- _Assignment_
Collect all lines from the records below that include the word "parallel".

___ Data records

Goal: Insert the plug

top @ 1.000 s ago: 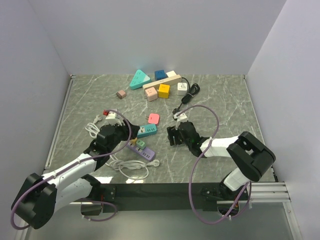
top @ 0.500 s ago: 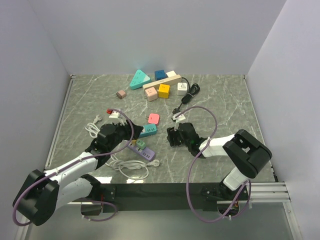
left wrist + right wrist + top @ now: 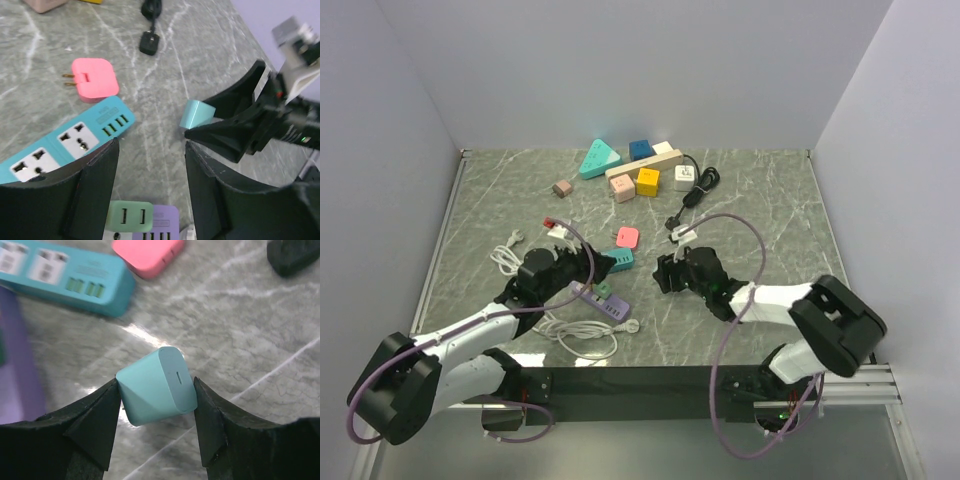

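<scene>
A light teal plug (image 3: pixel 150 390) with a slot in its end face sits squeezed between the fingers of my right gripper (image 3: pixel 156 381), just above the marble table (image 3: pixel 760 210). In the left wrist view that plug (image 3: pixel 197 114) shows at the tips of the right gripper. To its left lie a teal power strip (image 3: pixel 618 260) and a purple power strip (image 3: pixel 603 300) carrying a green adapter (image 3: pixel 129 216). My left gripper (image 3: pixel 151 145) hovers open over the gap between the two strips, with nothing between its fingers.
A pink plug (image 3: pixel 627 237) lies behind the teal strip. Several coloured adapters and a beige strip (image 3: pixel 645 168) are grouped at the back, with a black cable (image 3: pixel 695 188) beside them. A white cable coil (image 3: pixel 585 340) lies near the front left.
My right gripper's fingers have closed in on the light teal plug. My left gripper has shifted a little to the right, over the strips, staying open.
</scene>
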`<state>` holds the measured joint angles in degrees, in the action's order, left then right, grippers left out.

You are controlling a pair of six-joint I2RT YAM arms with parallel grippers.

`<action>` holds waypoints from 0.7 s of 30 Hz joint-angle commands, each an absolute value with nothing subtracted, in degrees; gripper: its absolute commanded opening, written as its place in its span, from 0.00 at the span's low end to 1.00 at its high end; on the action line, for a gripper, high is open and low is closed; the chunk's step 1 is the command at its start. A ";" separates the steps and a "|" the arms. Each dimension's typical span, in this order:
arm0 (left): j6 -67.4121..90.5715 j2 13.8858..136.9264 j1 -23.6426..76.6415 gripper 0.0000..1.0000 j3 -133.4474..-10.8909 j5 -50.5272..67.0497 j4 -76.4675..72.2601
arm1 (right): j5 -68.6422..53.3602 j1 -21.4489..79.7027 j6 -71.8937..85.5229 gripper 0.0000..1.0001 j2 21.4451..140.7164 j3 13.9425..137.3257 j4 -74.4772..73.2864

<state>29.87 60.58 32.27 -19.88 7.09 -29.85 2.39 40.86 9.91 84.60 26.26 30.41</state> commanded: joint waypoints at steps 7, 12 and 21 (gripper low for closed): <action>28.91 62.22 34.54 0.61 -20.83 17.31 -38.84 | -10.18 42.18 8.62 0.18 71.99 24.17 34.36; 30.76 63.19 34.89 0.61 -20.48 20.82 -42.36 | -13.97 44.73 6.95 0.17 68.21 23.38 34.89; 33.31 65.48 36.91 0.61 -20.21 23.91 -46.23 | -15.47 47.20 5.45 0.15 67.32 24.26 34.63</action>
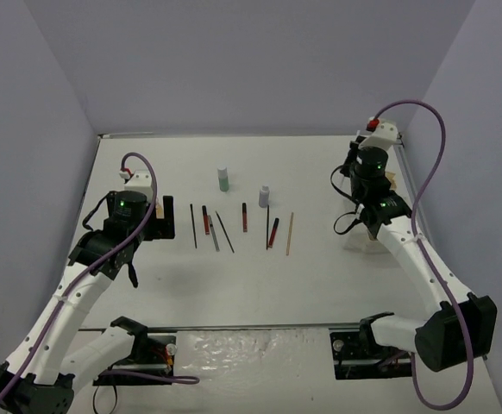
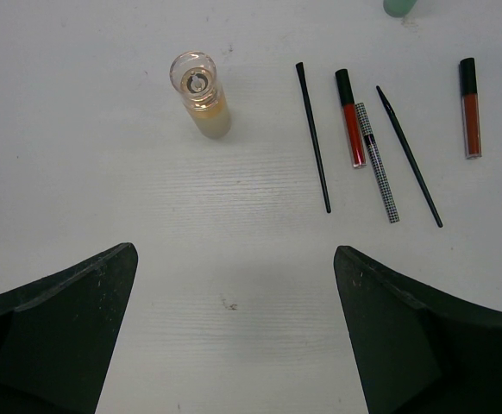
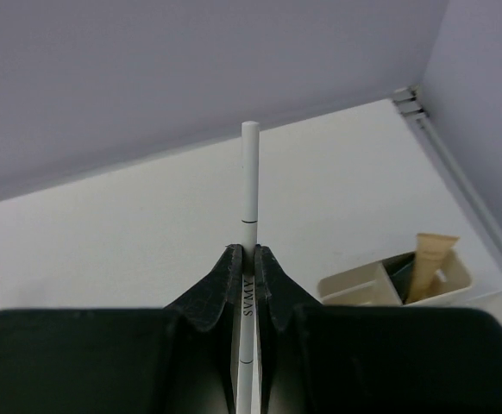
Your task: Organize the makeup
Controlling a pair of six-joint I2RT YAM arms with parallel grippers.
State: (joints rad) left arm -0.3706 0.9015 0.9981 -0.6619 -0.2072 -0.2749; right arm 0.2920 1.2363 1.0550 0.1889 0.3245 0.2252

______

- _Answer box_
You are controlling a pair of six-joint I2RT YAM arms with parallel grippers.
Controlling a pair of six-joint I2RT YAM arms with parallel grippers.

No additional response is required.